Men were ranching, farming, mining. They were making names for themselves like those Yankees who came first to California, men who were going to be respected when most of the gun-packing lot were only remembered…remembered, but ignored.

Well, it was all right to sing in the sunshine, but I’d seen too many old men sitting on porches in their shabby clothes to want to be one of them.

Respect those men who were doing things to make a future? You bet I did. Most of them were busy building, opening new country, and making it better for those who would come after. They’d done the hard work, built the roads, opened the mines, dug the wells, guarded the cattle, and built the railroads. I was willing to do my share, but I wanted to be there when the payoff came.

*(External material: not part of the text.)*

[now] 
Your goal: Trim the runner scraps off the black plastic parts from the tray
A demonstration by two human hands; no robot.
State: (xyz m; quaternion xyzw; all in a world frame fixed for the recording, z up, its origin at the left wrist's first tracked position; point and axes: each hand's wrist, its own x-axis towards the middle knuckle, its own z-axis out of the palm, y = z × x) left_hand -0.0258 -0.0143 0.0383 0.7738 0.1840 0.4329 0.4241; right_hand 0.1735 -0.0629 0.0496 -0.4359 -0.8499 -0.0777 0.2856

The trail made a turn and there ahead of me was a crossroads settlement, half a dozen buildings, and a stage coming my way that had just stopped. The dust hadn’t even settled, nor the dogs stopped barking.

Folks were starting to get down from the stage when the dun ambled up to the hitchrail and I stepped down from the saddle.

It wasn’t much of a place. The stage stop was also a saloon and a restaurant. There was a corral, a couple of shacks and a second saloon. There was also a place with a sign over the door that said
BEDS
in big letters.

A square-built man with a square, hard-jawed face was standing on the porch watching the passengers step down. He turned to me as I walked up, brushing the dust from my coat. He was wearing a badge.

“Shell Tucker?”

“Yes.”

“Come inside.”

He went behind the counter, opened the door of a big old iron safe and took out a sack. He put it on the counter in front of me.

“A man came in here, sold his horse, and bought a ticket on the stage. Then he came over to me, bought me a drink, and put this sack on the table.

“He said, ‘In a few hours, or maybe in a couple of days, there’ll be a man named Shell Tucker come riding in here.’ He described you mighty well. ‘When he comes in you tell him to take this and lay off.…Just tell him to lay off.’